> [Brief]:
Beginning with the line that contains "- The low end" in the material below, print each line exactly until the line that contains "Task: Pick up" has been printed, then stop.
*** Opening of The data ***
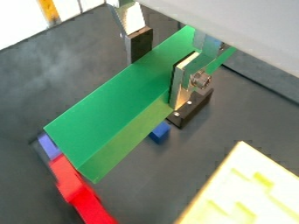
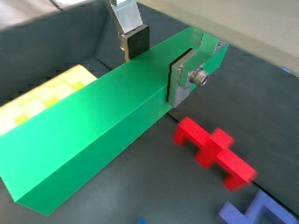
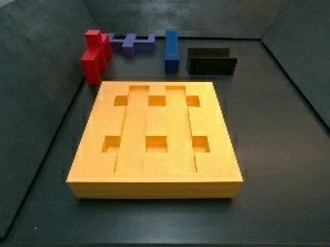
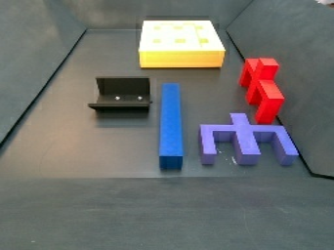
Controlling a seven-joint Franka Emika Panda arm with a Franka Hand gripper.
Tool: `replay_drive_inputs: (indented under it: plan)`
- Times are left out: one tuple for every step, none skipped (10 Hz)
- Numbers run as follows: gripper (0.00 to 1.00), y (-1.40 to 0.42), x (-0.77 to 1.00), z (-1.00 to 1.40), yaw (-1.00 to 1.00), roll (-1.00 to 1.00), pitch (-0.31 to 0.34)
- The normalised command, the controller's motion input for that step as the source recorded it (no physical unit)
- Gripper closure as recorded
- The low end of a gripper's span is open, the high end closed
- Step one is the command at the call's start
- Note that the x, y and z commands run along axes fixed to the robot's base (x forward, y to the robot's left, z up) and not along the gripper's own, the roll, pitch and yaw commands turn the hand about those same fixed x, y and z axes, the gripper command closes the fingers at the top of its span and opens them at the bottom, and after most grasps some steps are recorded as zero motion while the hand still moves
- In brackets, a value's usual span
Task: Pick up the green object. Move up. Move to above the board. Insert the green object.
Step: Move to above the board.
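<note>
1 claw (image 2: 159, 68) clamps the green object (image 2: 93, 131).

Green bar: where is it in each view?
Wrist view: green bar held in the gripper, red block at its end.
Wrist view: green bar in gripper, red block beside it.
Side view: absent; red block beyond board.
Side view: absent; red block beside board.
Landmark: red block.

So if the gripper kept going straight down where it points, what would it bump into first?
The gripper holds the green bar, so that leads. Right under it sits the dark fixture, probably hit first, though the depth is hard to judge.
</note>
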Motion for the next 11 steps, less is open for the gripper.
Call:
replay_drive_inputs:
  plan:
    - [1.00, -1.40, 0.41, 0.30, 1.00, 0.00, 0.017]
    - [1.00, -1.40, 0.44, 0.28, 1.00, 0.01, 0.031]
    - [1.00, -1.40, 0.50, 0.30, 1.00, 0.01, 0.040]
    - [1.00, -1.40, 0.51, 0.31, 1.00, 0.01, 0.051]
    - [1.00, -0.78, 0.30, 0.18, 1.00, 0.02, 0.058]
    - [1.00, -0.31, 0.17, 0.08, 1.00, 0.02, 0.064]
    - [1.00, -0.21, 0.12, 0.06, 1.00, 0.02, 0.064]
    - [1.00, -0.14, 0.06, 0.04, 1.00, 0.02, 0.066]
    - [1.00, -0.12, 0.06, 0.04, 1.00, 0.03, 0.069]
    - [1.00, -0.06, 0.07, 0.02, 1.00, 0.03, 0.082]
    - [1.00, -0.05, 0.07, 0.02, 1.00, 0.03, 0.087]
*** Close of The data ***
> [Finished task]:
- The low end of a gripper's span is open, the high end closed
- Step one is the command at the call's start
- Note that the x, y and z commands run along axes fixed to the robot's base (x forward, y to the robot's left, z up) and not along the gripper's own, the roll, pitch and yaw commands turn the hand about those same fixed x, y and z axes, the gripper command closes the fingers at the top of its span and opens them at the bottom, and after most grasps some steps are recorded as zero motion while the hand still moves
- In brackets, a value's usual span
Task: Pick up the green object. Move up. Move to above the board. Insert the green object.

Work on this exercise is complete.